▶ Instructions for the task
I need the number of lines in the data that include "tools"; reply with that number alone.

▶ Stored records

* * * * * * * * *

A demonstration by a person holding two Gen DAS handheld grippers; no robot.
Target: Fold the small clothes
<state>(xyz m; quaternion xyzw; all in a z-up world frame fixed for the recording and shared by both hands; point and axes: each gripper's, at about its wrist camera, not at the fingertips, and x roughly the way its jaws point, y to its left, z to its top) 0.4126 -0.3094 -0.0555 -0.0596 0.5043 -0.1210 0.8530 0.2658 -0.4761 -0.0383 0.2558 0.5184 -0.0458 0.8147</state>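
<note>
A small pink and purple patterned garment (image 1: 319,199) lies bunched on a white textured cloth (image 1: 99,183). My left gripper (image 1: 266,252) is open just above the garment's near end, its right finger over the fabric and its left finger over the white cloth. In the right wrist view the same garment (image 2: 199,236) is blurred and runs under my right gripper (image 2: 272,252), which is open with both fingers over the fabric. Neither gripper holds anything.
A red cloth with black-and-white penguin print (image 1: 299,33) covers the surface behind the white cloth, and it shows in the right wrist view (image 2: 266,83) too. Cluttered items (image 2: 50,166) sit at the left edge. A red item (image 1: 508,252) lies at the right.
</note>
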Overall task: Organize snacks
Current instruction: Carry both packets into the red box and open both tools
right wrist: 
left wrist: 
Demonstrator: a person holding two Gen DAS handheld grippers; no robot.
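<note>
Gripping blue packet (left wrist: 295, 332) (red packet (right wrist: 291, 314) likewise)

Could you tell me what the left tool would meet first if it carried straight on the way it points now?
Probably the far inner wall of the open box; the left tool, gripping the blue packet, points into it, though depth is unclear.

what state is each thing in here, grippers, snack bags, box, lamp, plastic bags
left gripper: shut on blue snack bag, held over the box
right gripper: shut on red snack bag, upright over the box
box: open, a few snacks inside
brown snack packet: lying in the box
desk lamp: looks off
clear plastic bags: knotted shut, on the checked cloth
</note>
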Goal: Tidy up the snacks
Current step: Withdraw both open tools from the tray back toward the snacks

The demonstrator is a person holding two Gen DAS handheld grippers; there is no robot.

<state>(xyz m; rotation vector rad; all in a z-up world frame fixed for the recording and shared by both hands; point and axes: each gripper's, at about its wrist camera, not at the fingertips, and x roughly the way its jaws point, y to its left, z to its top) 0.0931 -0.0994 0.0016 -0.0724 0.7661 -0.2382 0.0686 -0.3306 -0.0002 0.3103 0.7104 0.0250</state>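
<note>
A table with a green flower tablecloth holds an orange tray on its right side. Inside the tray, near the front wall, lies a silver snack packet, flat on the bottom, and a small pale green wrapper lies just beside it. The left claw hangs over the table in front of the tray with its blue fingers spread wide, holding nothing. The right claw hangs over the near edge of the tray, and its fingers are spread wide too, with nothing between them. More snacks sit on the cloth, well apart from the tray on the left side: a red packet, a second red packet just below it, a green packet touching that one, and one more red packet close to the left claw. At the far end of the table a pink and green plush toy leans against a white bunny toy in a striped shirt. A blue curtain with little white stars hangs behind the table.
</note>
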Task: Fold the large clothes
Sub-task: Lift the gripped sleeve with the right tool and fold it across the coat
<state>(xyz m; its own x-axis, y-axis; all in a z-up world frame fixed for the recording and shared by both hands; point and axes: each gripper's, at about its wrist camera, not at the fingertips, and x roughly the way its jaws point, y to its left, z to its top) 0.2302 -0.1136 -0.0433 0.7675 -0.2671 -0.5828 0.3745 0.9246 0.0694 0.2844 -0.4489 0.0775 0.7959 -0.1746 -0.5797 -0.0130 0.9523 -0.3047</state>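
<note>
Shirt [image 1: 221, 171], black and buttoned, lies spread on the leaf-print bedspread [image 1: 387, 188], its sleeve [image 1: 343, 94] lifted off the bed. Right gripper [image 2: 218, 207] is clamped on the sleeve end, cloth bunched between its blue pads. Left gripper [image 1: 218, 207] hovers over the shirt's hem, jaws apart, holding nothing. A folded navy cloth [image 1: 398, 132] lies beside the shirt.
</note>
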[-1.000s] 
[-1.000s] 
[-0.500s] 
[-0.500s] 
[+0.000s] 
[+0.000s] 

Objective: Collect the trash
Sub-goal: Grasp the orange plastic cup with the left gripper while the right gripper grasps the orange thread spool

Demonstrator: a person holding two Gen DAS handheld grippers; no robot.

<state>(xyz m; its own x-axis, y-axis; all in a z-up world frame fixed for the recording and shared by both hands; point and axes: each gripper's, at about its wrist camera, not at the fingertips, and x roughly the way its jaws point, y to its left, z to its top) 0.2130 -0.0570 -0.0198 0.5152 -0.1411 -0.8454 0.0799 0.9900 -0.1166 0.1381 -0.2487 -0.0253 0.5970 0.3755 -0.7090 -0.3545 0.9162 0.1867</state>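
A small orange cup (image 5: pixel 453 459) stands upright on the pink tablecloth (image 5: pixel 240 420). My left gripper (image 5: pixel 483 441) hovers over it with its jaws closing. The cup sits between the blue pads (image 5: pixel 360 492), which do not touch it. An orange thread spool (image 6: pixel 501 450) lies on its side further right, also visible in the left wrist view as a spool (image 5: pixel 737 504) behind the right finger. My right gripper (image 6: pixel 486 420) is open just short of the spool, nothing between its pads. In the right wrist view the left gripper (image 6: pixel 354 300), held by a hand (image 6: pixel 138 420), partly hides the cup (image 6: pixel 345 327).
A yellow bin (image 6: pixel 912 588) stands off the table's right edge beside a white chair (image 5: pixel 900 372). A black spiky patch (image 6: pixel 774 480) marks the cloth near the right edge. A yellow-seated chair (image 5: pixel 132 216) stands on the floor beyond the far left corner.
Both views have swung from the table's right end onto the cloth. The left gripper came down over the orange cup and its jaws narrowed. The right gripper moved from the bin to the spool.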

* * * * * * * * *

▶ Answer box
2